Und dann mußten die Buben in ihr Zimmer gehen, und Tante Eva sagte, sie würde sie gleich holen, aber erst müßte Hulda hineingehen.

Nach einer Weile kam Tante Eva und rief die Buben. Ihre Stimme klang dabei so feierlich und so glückselig, als hätte sie eben ein Weihnachtslied gesungen. Sie schob die Buben sacht in das Wohnzimmer hinein und sagte: „Hier sind die beiden.“

Ja, da waren die Sternbuben, aber wer saß denn da drinnen neben der Tante Pate und lächelte ihnen entgegen? — Der Zigeuner war es!

Niemand anders als der Zigeuner!

Und wie sah die Tante Pate aus! Als hätte die liebe Sonne selbst ihr sanft und linde das bleiche Gesicht geküßt, ihre Augen glänzten, und der Zigeuner saß neben ihr und hielt ihre Hände fest.

„Kennt ihr mich?“ fragte der Zigeuner. Er lachte die Buben an, und wie er so lachte, schaute Mathes flink zu Tante Eva hinüber, auch sie lachte, und wirklich, jetzt sah er’s wieder, Tante Eva sah aus wie der Zigeuner.

„Das ist dein Bruder,“ rief Mathes, dem Huldas Erzählung einfiel.

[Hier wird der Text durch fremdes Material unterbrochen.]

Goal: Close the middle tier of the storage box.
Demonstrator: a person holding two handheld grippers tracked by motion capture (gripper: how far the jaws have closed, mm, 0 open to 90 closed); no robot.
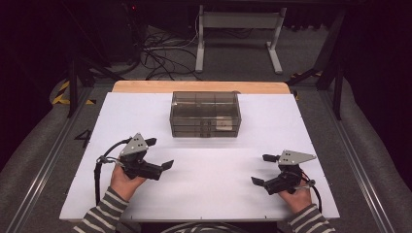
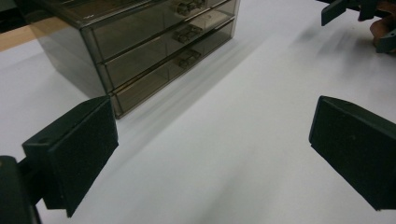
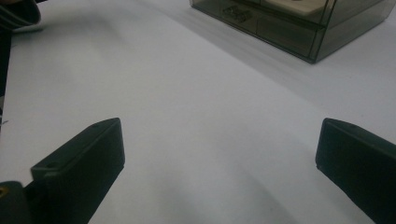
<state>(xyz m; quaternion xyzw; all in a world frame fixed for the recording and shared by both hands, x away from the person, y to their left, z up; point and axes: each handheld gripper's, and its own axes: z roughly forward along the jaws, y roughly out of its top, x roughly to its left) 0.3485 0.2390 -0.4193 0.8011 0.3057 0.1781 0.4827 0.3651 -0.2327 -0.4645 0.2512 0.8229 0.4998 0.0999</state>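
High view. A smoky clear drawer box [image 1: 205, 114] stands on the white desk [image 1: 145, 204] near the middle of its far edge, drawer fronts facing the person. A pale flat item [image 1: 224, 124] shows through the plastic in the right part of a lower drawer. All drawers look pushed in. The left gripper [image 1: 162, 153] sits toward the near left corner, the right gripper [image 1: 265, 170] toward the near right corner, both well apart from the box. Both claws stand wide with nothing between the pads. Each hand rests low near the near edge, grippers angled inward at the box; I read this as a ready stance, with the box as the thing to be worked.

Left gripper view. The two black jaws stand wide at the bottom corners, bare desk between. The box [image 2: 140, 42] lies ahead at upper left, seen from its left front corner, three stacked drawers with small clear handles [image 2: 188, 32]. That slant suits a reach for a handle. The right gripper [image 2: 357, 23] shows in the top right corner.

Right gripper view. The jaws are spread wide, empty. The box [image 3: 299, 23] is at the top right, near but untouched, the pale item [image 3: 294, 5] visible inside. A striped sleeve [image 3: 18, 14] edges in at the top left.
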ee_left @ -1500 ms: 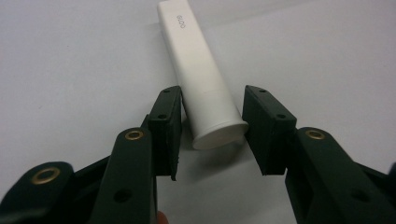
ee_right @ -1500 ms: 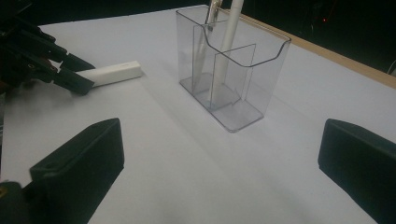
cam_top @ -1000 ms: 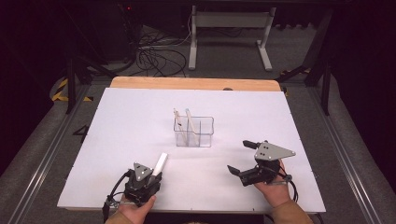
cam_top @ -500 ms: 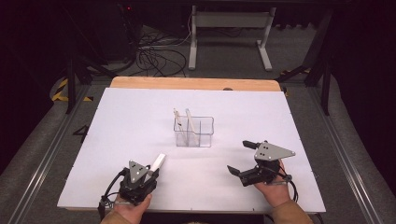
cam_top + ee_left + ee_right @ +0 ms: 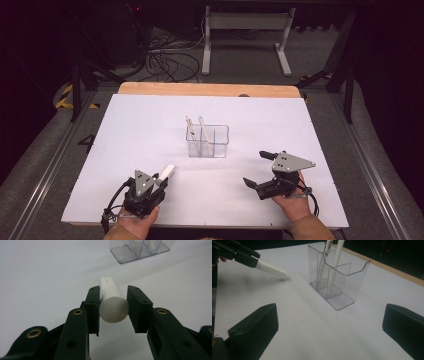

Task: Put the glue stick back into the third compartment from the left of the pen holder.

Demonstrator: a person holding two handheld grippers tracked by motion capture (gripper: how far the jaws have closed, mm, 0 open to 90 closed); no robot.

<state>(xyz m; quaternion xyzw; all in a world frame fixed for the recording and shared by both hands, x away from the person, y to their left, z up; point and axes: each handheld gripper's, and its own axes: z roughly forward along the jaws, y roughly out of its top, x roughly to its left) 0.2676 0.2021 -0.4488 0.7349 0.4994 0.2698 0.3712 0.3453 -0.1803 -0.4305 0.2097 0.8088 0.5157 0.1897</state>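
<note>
A dark room with cables and a metal frame on the floor is lying behind a white tabletop [image 5: 150,130] edged at its far side by a wooden strip. A white cylindrical tube [image 5: 111,298] is being gripped by the left tongs [image 5: 159,181] near the tabletop's near left corner, its far end pointing toward the middle. The right tongs [image 5: 256,169] are being held wide apart with nothing between them, near the near right corner. A clear plastic divided holder [image 5: 208,141] is standing at the tabletop's centre, well apart from both tongs, with two slim white sticks [image 5: 335,263] leaning in its left compartments.
</note>
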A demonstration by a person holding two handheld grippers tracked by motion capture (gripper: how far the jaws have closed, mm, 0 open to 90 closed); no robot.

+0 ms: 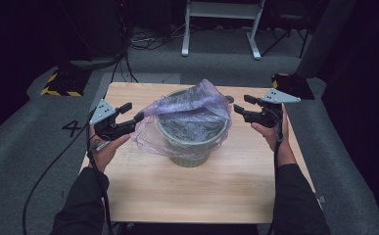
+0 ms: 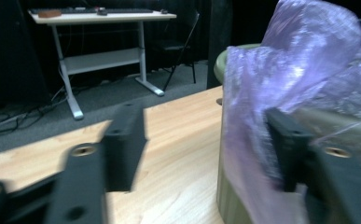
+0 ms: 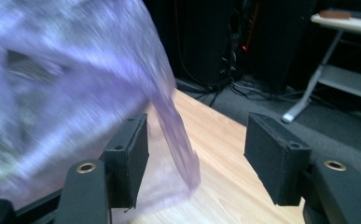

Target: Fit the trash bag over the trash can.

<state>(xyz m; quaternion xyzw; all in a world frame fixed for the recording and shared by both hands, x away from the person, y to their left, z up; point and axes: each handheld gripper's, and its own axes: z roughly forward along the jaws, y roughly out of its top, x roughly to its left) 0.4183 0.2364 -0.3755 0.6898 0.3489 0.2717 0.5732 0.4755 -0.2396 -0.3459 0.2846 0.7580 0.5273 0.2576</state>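
Observation:
A grey-green round bin (image 1: pixel 192 147) stands in the middle of the wooden table (image 1: pixel 177 191), lined with a thin purple plastic bag (image 1: pixel 192 100) whose film bunches up over the rim. My left gripper (image 1: pixel 132 111) is open beside the bag's left edge. In the left gripper view the bag (image 2: pixel 290 70) drapes against the right-hand finger (image 2: pixel 285 144) of my left gripper (image 2: pixel 206 149), unpinched. My right gripper (image 1: pixel 243 104) is open just right of the bin. In the right gripper view a flap of the bag (image 3: pixel 75 84) hangs beside the left jaw of my right gripper (image 3: pixel 199 158).
A small dark object (image 1: pixel 229 99) lies on the table behind the bin. A white-legged desk (image 1: pixel 221 10) stands on the carpet beyond. A yellow-and-black striped base (image 1: pixel 59 85) sits off the table's far left corner, a black block (image 1: pixel 292 83) off the far right.

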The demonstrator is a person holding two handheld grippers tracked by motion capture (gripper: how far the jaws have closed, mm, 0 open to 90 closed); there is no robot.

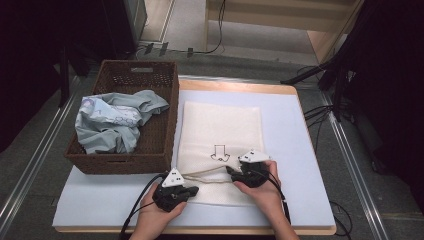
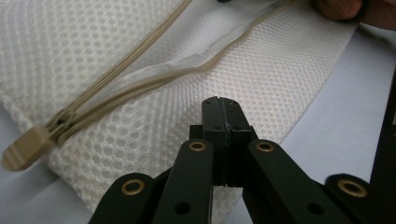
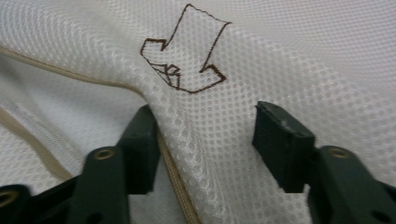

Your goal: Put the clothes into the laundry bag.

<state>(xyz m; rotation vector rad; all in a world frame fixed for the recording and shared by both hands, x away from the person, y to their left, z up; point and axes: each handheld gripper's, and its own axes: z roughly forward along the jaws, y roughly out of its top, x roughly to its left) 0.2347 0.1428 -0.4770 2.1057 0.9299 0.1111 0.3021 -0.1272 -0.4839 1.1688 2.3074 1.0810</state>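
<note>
mesh bag (image 1: 221, 135) flat at tabletop (image 1: 300, 150) near edge, still unopened; left claw (image 2: 221, 108) closed on its hem, right claw (image 3: 205, 140) open around mesh; clothes (image 1: 112, 122) wait in basket (image 1: 165, 145).

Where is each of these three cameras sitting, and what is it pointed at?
High view: above the person's side, looking down at the table, basket and mesh bag; forearms, hands, both claws show.
Left gripper view: rides the left claw, jaws shut, facing the bag's zipper.
Right gripper view: rides the right claw, jaws apart around mesh.
All share the bag.
</note>
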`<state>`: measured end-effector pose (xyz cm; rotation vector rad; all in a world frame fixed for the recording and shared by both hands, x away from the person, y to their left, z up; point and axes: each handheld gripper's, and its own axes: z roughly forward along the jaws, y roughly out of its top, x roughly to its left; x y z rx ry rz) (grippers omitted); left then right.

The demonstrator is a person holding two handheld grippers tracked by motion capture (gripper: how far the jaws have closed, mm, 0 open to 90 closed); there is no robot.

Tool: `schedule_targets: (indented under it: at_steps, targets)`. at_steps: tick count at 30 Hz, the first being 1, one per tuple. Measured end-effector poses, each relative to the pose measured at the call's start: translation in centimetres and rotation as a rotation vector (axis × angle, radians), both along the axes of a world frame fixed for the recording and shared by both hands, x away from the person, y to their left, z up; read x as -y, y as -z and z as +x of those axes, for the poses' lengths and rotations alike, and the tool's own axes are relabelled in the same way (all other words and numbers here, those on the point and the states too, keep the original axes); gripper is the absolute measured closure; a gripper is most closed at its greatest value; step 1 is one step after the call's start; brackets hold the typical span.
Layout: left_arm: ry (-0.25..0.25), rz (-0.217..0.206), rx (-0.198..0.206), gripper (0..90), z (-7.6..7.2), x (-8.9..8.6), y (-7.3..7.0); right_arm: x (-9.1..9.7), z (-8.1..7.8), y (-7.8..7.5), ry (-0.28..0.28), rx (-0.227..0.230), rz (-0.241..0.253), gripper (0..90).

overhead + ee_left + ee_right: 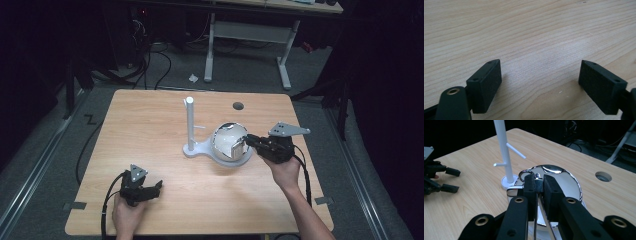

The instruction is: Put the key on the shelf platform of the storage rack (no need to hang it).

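Note:
A shiny round metal cup (pixel 227 141) rests on the white base plate of a peg stand (pixel 190 125) in the middle of the table. My right gripper (pixel 248 140) reaches in from the right and is shut on the cup's thin metal handle. In the right gripper view the jaws (pixel 539 182) clamp that handle just below its ring end (pixel 525 173), with the chrome bowl (pixel 564 176) underneath and the white stand (pixel 504 152) with two short pegs behind. My left gripper (pixel 157 187) lies near the front left of the table, open; bare wood shows between its pads (pixel 540 85).
The wooden table (pixel 150 115) has a round cable hole (pixel 238 106) at the back right of the stand. The left gripper (pixel 439 180) shows far off in the right gripper view. A desk frame and cables stand on the dark floor beyond.

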<state>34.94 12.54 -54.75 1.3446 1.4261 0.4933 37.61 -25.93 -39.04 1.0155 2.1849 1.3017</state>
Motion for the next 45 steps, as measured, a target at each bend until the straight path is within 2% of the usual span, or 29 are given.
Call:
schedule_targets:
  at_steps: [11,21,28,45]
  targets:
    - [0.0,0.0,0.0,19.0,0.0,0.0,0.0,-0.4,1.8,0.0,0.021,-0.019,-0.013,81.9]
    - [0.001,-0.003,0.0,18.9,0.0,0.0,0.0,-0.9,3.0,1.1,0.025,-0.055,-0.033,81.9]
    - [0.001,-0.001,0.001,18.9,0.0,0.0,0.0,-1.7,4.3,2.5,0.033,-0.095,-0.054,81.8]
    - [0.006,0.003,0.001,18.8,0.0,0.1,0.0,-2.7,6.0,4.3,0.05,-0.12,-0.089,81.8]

„Aber ich bin doch ein Zigeuner!“

„Noi!“ Mathes schüttelte heftig den Kopf, während Peter etwas zweifelnd dreinsah, aber da schob sie Tante Eva schon beide zu dem Fremden hin und sagte innig: „Ja, er ist mein Bruder, mein lieber, lieber Bruder!“

Der Zigeuner war wirklich der heimgekehrte Sohn des Hauses, Fritz von Ringewald. Warum er inzwischen ein Zigeuner gewesen war, erfuhren Mathes und Peter erst später von Hulda. Die saß bei ihnen in ihrem Zimmer und erzählte ihnen, während sie schmausten, denn das mußten sie allein tun; drinnen wollte die Mutter mit ihren Kindern an diesem Abend allein sein.